February 15, 2019
Supporting you to stay informed about M.E. research, we aim to publish regular round-ups of papers published in peer-reviewed journals.
Please note this is not an exhaustive list – we have selected to highlight the studies, all published this year, which we think are most likely to resonate with the daily lives of those affected by the condition. In each case, we have used the same name for the illness as the researchers publishing the paper. We will also report separately on further studies of significance, as and when they are published.
You can search online directory PubMed for most studies about M.E. published in peer-reviewed journals.
Onset patterns and course of M.E./CFS, Lily Chu and Jose Montoya
This epidemiology study gives a broad overview of potential causes and symptom patterns in M.E./CFS, in a sample of 150 subjects. All patients were at least 14 years old and fit the Fukuda criteria for M.E./CFS.
Participants completed a detailed survey concerning the initial and subsequent stages of their illness. Fifteen factors were available for associated onset; however, 61% of participants only selected one or two factors.
This study indicates that a gradual onset of symptoms preceded by an infectious event is the most common pattern in the development of M.E./CFS (64% of participants).
For 22% of participants it took one – six months for initial symptoms to turn in to consistent illness. 38% said it took over six months for the development of a full set of M.E./CFS symptoms.
Whilst stress/major life event was the second highest factor (39%) it was rarely chosen as the only precipitant – appearing mostly in conjunction with infection. This suggests that stress is not a causing factor but supports previous theories that suggest that stress, “decreases the immune system’s ability to fight off and contain infections.”
The Importance of accurate diagnosis of M.E./CFS in children and adolescents, Keith James Geraghty and Charles Adeniji
By using a collection of studies published between 1997 and the present, this research offers a detailed commentary on the history of diagnosis, research and treatment of M.E./CFS in young people. It argues that there is “considerable misdiagnosis of paediatric cases and over- inflation of estimates of paediatric M.E./CFS.”
The paper identifies the difficulties faced by medical professionals in diagnosing M.E./CFS in children and teenagers when fatigue is a common complaint amongst the age group. Here considering how broad diagnosis criteria for M.E./CFS, paired with a need for more robust screening methods for illnesses where fatigue is a symptom, inflate case estimates and create unreliability.
Previous studies suggest that mental health, depression and substance abuse are the leading causes of unexplained fatigue in young people, but that these can be misdiagnosed as M.E./CFS.
Some criteria’s failure to require screenings to include cardinal symptoms (such as post-exertional malaise) create room for misdiagnosis of M.E./CFS, which then allows unreliable recruitment of participant samples in research. He says: “Many teenagers with general chronic fatigue issues may meet UK Oxford/NICE criteria for M.E./CFS” and therefore evidence for therapies such as CBT and GET are “contaminated by the inclusion of significant numbers of false-positive cases.”
The authors conclude that new sampling strategies need to be agreed by researchers when investigating M.E./CFS, while medical professionals need to “use a comprehensive triangulation approach” in the diagnosis of M.E./CFS in young people.
Impairments in cognitive performance in CFS, Julia Newton et al.
This laboratory study investigated cognitive difficulties in CFS and depression, using a number of neuropsychological assessments that tested cognitive memory, speed and function (such as Verbal Working Memory and Intellectual Function tests).
All participants in this study met the Fukuda diagnostic criteria and there were two participant cohorts and a control group:
This study found cognitive impairments in all cohorts – even those where the variable of depression had been rigorously tested for and excluded. This suggests that whilst depression does impair cognitive functioning it is not the cause of the symptom in CFS patients.

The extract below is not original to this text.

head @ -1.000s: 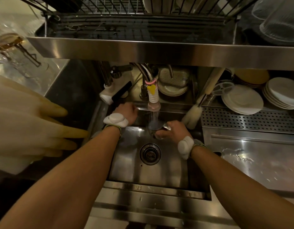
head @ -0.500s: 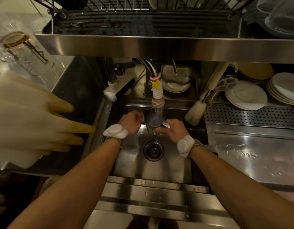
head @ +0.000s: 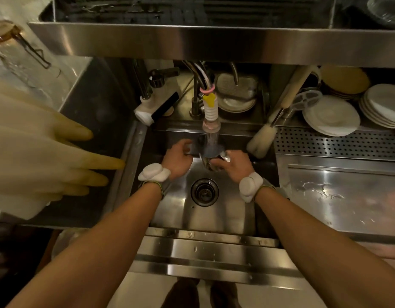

Cohort one showed reductions in cognitive performance in three of the memory tests, whereas cohort two had significantly weaker performance in just one memory measure. This suggests that “memory deficits in CFS are less consistent and may perhaps depend on the exact nature of the tasks used to assess memory function.”
Cohort one and two’s results in psychomotor speed tests showed that patients with CFS had a reduced processing speed. This finding suggests that CFS patients experience a “general slowing of either basic perceptual-cognitive processes, basic motor responses or both.” Additionally, this result shows that cognitive slowing cannot be explained through depressive conditions, although this has shown to exacerbate symptoms.
The authors conclude that, while people with CFS do experience cognitive difficulties, these are only found in certain areas, such as slowing in basic processing speed. While depressive symptoms do exacerbate cognitive impairments in CFS, they are not responsible for the symptom itself.